To use `kafka-python`, you need a Kafka cluster running somewhere.

You can create a Kafka cluster using [Confluent on Google Cloud](https://console.cloud.google.com/marketplace/product/confluent-prod/apache-kafka-on-confluent-cloud), paying with your Google Cloud credits for education.

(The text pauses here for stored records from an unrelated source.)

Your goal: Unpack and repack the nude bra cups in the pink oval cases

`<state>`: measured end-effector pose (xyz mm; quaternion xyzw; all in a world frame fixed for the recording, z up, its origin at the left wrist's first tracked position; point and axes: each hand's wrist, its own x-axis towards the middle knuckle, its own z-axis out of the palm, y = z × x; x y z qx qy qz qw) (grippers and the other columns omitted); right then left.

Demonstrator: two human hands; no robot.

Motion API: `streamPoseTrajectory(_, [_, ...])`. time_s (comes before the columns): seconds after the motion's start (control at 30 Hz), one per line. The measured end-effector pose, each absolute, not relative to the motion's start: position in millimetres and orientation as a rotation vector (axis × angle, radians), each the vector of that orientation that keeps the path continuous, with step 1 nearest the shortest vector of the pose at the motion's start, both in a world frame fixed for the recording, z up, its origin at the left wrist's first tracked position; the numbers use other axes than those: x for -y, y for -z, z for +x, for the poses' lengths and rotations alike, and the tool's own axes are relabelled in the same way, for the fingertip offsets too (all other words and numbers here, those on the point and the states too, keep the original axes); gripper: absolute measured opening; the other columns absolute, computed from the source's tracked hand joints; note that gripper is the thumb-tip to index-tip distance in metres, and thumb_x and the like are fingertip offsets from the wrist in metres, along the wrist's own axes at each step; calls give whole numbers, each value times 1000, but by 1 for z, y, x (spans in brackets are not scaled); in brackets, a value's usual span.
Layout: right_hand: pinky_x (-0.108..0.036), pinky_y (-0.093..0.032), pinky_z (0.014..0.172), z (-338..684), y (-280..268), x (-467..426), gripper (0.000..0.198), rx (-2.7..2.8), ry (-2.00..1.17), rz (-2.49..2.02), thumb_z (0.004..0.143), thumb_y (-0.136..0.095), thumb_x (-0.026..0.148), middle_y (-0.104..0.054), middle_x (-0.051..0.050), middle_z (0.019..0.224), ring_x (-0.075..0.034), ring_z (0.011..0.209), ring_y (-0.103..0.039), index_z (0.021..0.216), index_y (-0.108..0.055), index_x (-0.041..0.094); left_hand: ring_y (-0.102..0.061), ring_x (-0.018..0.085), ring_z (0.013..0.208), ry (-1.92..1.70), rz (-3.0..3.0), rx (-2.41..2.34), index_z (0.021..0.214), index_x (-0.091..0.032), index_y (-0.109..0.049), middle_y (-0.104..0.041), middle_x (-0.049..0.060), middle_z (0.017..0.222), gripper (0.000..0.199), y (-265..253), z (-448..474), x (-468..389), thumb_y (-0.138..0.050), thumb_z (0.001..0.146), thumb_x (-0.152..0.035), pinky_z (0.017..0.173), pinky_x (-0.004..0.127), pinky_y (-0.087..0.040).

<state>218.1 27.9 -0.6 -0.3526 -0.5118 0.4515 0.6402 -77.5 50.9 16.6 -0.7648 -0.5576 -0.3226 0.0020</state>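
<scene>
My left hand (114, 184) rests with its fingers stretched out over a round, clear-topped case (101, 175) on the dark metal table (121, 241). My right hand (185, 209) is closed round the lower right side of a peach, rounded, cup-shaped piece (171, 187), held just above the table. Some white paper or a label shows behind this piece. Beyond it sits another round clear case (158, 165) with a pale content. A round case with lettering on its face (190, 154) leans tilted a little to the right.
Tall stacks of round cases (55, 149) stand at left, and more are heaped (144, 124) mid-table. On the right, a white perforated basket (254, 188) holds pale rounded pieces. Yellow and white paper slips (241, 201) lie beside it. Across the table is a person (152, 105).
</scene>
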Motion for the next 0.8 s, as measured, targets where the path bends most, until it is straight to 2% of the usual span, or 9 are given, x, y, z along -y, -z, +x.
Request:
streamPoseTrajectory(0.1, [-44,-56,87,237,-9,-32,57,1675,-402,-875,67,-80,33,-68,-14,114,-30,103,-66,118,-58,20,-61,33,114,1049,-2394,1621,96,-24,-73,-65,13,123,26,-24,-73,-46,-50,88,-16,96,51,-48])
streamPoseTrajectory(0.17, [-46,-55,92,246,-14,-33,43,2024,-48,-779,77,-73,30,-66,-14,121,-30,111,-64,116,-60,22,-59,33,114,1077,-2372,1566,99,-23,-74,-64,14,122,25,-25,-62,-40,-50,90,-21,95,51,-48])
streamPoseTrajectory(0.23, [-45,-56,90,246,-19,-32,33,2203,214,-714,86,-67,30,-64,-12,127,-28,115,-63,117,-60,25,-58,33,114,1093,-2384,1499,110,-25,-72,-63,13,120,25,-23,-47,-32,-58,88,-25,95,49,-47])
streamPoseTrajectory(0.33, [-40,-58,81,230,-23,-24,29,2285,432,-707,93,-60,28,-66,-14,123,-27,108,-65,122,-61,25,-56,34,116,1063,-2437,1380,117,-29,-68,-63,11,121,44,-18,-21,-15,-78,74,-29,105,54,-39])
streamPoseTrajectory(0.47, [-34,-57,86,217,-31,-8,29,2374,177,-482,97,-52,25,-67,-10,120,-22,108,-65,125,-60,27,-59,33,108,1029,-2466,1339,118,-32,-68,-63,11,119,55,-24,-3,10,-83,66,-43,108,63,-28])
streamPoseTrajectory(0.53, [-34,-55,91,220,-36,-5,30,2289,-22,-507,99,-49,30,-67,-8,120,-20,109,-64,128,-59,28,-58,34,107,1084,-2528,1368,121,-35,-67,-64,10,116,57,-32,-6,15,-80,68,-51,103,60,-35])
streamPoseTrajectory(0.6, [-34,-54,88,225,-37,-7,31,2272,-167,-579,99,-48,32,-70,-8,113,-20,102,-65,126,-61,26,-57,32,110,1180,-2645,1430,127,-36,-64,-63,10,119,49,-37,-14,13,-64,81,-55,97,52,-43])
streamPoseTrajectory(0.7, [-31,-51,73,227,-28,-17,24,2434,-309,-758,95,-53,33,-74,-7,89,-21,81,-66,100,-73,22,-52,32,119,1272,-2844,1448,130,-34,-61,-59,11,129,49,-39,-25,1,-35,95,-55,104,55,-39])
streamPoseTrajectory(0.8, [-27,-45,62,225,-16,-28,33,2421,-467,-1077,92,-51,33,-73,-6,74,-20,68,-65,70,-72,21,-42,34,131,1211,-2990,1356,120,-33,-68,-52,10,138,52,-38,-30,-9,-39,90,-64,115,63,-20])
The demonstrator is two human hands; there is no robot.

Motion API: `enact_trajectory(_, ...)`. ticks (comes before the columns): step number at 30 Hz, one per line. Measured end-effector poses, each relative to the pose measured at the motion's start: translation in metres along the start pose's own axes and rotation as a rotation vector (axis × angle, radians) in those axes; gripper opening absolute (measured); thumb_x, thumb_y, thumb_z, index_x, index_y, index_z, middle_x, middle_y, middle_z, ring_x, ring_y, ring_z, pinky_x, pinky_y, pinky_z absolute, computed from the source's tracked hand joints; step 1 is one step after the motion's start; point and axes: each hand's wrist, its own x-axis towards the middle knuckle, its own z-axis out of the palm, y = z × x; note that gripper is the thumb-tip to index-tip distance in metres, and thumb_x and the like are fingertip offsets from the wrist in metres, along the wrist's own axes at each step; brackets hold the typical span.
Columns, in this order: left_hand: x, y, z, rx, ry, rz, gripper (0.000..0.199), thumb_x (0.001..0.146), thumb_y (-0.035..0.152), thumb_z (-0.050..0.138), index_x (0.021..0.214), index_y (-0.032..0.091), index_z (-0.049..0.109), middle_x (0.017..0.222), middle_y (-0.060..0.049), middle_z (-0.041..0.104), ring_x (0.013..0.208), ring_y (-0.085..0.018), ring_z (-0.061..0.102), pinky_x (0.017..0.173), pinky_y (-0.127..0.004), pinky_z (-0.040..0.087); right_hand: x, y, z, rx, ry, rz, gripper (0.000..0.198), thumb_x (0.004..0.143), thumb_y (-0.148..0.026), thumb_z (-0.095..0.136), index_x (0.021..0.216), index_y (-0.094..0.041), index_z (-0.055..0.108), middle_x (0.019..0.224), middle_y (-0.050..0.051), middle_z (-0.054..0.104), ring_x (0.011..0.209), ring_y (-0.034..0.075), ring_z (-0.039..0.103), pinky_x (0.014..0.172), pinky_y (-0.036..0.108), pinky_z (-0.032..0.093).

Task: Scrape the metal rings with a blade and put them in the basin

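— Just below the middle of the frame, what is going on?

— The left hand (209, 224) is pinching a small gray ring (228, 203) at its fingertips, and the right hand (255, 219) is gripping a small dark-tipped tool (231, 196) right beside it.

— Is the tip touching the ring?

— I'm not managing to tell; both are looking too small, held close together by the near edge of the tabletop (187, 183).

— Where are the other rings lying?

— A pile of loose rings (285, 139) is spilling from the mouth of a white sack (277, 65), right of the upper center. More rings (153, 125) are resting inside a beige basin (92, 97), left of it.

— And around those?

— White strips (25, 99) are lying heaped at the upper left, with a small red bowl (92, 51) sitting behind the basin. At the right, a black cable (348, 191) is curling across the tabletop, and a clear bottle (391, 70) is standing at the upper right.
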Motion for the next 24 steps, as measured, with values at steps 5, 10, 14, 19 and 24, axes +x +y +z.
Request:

In class, the instructor will provide you with the credentials to connect to an existing cluster.

In [0]:
# cluster connection parameters
params = {
    "bootstrap_servers": "put the bootstrap server address here",
    "security_protocol": "SASL_SSL",
    "sasl_mechanism": "PLAIN",
    "sasl_plain_username": "use API key as username",
    "sasl_plain_password": "use API secret as password"
}

In [0]:
# use another name to avoid conflicts with other students when in class

MAIN_TOPIC = "main_topic"

In [0]:
from kafka import KafkaAdminClient

admin_client = KafkaAdminClient(**params)
# with AdminClient you can do anything with Kafka
print(admin_client.list_topics())
admin_client.delete_topics(admin_client.list_topics())
print(admin_client.list_topics())

[]
[]


In [0]:
from kafka.admin import NewTopic

print(admin_client.list_topics())
admin_client.create_topics([
    NewTopic(
        name=MAIN_TOPIC,
        # we won't use topic partitioning for this example
        # thus leaving the number of partitions to 1
        num_partitions=1,
        # replication_factor is defined by cluster's configuration
        replication_factor=3,
        # the topic will start discarding old data when it becomes larger than that
        topic_configs={"retention.bytes": 2 ** 30}
    )
])
print(admin_client.list_topics())

[]
['main_topic']


# Writing Data to Kafka

Mind that one can write only `bytes` to Kafka, not strings!

In [0]:
from kafka import KafkaProducer

producer = KafkaProducer(**params)
for i in range(10):
    producer.send(MAIN_TOPIC, str(i).encode("utf-8"))

# Reading Data from Kafka

Reading is done with a consumer

In [0]:
from kafka import KafkaConsumer

consumer = KafkaConsumer(**params)

# Topics, Partitions, and Offsets

Messages in Kafka are organised into topics:

In [0]:
consumer.topics()

Out[8]: {'main_topic'}

Topic can have several partitions with different starting and ending offsets:

In [0]:
from kafka import TopicPartition

partitions = [
    TopicPartition(MAIN_TOPIC, partition)
    for partition in consumer.partitions_for_topic(MAIN_TOPIC)
]
print(consumer.beginning_offsets(partitions))
print(consumer.end_offsets(partitions))

{TopicPartition(topic='main_topic', partition=0): 0}
{TopicPartition(topic='main_topic', partition=0): 10}


Before reading something from Kafka, one should assign the consumer to a topic and partition:

# Reading from a given offset of a partition

In [0]:
# before consuming data, one needs to assign partitions
consumer.assign(partitions)

One can read from any offset of the partition:

In [0]:
# you can check, at which offset the partition is currently read
print(consumer.position(partitions[0]))
# and set the offset as you wish
consumer.seek(partitions[0], 0)
print(consumer.position(partitions[0]))

10
0


Reading data can be done by batches of any desired size:

In [0]:
for _ in range(10):
    data = consumer.poll(
        timeout_ms=200,
        max_records=1
    )[partitions[0]][0].value
    print(data.decode("utf-8"))
print(consumer.position(partitions[0]))

0
1
2
3
4
5
6
7
8
9
10


# Do it Yourself

Use three notebooks:

1. write an endless stream of random float numbers to Kafka
1. work with the stream:
    1. read from the input topic in batches of 1024 values
    1. compute their averages
    1. write the stream of averages to another topic
1. read from the output topic to verify the results